C’était rare qu’on dégringole de la sorte sans s’adonner à la boisson.

— J’ai failli entrer au quai des Orfèvres et demander à vous parler. Je me suis dit qu’on me mettrait entre les mains de n’importe quel inspecteur et que je n’aurais pas la chance de vous approcher. Alors, je suis venu boulevard Richard-Lenoir.

— Je vous ai vu.

— Moi aussi, je vous ai vu. Mon idée était de monter dans votre appartement. Vous vous découpiez dans le rectangle de la fenêtre, avec la lumière derrière vous, et, dans votre robe de chambre, vous paraissiez énorme. J’ai été pris de panique et je me suis éloigné rapidement. J’ai rôdé dans le quartier pendant des heures. Je suis passé plus de cinq fois devant chez vous alors qu’il n’y avait plus de lumière dans l’appartement.

— Vous permettez un instant ?

Il composait à nouveau le numéro du quai des Orfèvres.

— Passez-moi Lapointe, je vous prie. Allô ! Les hommes sont rentrés chez eux ? Qui est là-bas avec toi ?

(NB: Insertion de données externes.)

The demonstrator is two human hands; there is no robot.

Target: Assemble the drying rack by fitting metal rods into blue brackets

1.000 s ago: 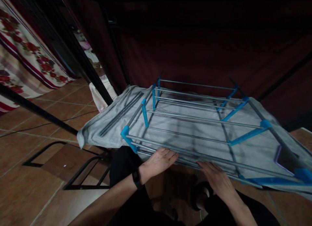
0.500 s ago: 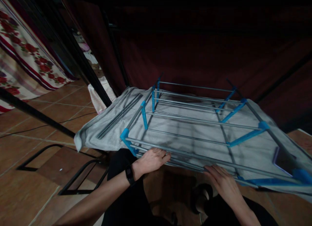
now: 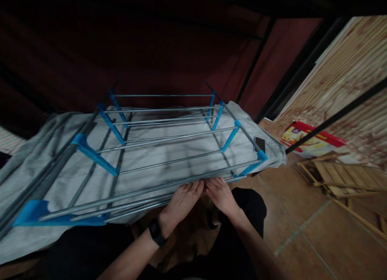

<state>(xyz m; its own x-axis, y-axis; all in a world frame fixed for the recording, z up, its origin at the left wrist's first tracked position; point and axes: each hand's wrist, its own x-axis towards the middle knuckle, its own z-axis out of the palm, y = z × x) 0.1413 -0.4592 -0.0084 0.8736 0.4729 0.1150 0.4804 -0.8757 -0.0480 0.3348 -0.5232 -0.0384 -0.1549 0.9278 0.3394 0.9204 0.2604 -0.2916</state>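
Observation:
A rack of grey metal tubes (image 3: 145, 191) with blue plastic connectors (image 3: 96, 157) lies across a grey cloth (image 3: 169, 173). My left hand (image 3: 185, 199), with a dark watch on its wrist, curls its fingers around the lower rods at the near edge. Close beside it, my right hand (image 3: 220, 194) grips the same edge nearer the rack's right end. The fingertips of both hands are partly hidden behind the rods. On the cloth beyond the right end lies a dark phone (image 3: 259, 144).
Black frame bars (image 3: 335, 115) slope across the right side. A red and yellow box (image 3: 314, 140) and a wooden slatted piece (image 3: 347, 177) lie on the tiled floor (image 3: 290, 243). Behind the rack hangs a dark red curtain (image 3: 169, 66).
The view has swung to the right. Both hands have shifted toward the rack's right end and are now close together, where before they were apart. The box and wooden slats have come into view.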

— Lucas est de garde. Janvier vient d’arriver.

— Vous allez venir tous les deux chez moi. Prenez une voiture.

— Ils vont m’emmener ? questionna Pigou quand Maigret raccrocha.

— C’est nécessaire.

— Je comprends, mais cela me fait quand même peur, comme d’aller chez le dentiste.

Il avait tué un homme. Il était venu de lui-même chez Maigret mais son sentiment dominant, c’était la peur. La peur des coups, des brutalités.

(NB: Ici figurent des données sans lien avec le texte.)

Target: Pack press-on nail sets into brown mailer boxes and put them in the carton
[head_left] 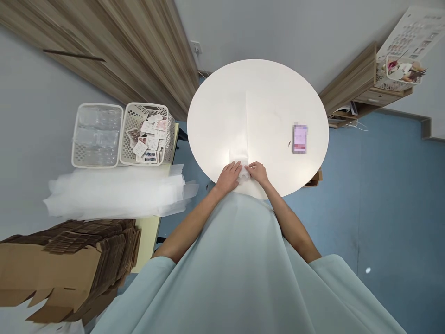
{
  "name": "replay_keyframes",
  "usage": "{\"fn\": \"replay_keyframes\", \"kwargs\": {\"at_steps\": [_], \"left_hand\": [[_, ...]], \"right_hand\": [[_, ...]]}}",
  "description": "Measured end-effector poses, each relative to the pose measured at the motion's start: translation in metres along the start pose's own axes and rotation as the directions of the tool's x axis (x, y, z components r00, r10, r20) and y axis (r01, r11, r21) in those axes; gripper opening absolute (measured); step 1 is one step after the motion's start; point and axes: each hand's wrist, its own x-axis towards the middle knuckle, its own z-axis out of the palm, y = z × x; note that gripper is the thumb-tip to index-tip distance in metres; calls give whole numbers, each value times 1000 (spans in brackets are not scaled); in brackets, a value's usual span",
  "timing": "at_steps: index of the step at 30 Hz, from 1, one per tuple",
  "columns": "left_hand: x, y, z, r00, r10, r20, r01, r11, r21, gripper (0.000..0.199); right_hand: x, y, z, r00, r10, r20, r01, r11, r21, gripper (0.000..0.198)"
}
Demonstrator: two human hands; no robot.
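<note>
A long strip of thin white foam sheet (238, 123) lies on the round white table (278, 88), running away from me. At its near end the sheet is bunched or folded over near the table's front edge; whether anything is inside cannot be made out. My left hand (229, 178) rests on the left side of this folded end, fingers stretched out and lying over it. From the other side my right hand (257, 172) pinches the sheet's right edge between thumb and fingers.
A phone with a blurred screen (299, 138) lies at the table's right. Left stand a basket of small printed cards (125, 139), a basket of clear packs (74, 139), stacked foam sheets (114, 192) and flattened cardboard boxes (52, 269). A wooden cabinet (354, 83) stands at the right.
</note>
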Motion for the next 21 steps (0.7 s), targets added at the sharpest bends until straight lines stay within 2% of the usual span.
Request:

C’est à peine s’il faisait encore allusion à son crime.

Maigret se rappelait le jeune Stiernet qui avait tué sa grand-mère de nombreux coups de couteau et c’est tout juste s’il n’avait pas dit :

— Je ne l’ai pas fait exprès.

Il regarda lourdement Pigou, comme s’il essayait de voir tout au fond de celui-ci. Le comptable était troublé par ce regard.

— Vous n’avez pas de questions à me poser ? demandait-il.

— Je ne crois pas. Non.

À quoi bon lui demander s’il regrettait son geste de la rue Fortuny ? Est-ce que Stiernet regrettait d’avoir frappé ?

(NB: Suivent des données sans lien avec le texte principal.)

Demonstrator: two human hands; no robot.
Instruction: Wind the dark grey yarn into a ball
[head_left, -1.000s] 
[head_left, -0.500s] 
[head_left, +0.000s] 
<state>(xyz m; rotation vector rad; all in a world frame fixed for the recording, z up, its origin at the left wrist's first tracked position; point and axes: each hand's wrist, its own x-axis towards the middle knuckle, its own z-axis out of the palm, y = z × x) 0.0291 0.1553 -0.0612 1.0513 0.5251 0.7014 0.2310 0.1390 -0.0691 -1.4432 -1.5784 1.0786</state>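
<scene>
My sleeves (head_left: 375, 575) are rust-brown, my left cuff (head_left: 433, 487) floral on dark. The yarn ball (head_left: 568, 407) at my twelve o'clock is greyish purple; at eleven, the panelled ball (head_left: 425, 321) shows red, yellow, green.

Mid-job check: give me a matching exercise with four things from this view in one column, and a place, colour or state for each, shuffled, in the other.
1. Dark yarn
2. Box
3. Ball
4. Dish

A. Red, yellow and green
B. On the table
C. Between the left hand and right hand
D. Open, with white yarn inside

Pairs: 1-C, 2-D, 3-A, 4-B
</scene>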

On lui poserait sans doute la question aux assises, et s’il répondait la vérité, il y aurait des mouvements divers, voire un murmure réprobateur dans le prétoire.

Ils restèrent un long moment silencieux et Maigret vida son verre. Puis il entendit une voiture qui s’arrêtait devant la maison, une portière, puis une autre qui claquait.

Il alluma une dernière pipe, plus pour se donner une contenance que par envie de fumer. Il y avait des pas dans l’escalier. Il alla ouvrir la porte. Les deux hommes regardaient curieusement dans le salon où la lumière formait des nuages bleutés autour de la lampe et du plafonnier.

— Gilbert Pigou. Nous venons d’avoir un long entretien. Demain, nous procéderons à l’interrogatoire officiel.

Le comptable les regardait, un peu rassuré par leur comportement. Ils n’avaient pas l’air de gens qui frappent les autres.

— Vous allez l’emmener au Quai et le laisser dormir quelques heures. Je serai là vers la fin de la matinée.

Lapointe lui adressa un signe qu’il ne comprit pas tout de suite car il se sentait à bout de fatigue. C’étaient ses poignets que l’inspecteur désignait, ce qui signifiait évidemment :

— Je lui passe les menottes ?

Maigret se tourna vers Pigou.

— On ne se méfie pas de vous, murmura-t-il. On vous les retirera au quai des Orfèvres. C’est le règlement.

Sur le palier, Pigou se retourna. Il avait les larmes aux yeux. Il regardait encore une fois Maigret comme pour se donner du courage.

Mais n’était-ce pas sur lui-même qu’il s’attendrissait ?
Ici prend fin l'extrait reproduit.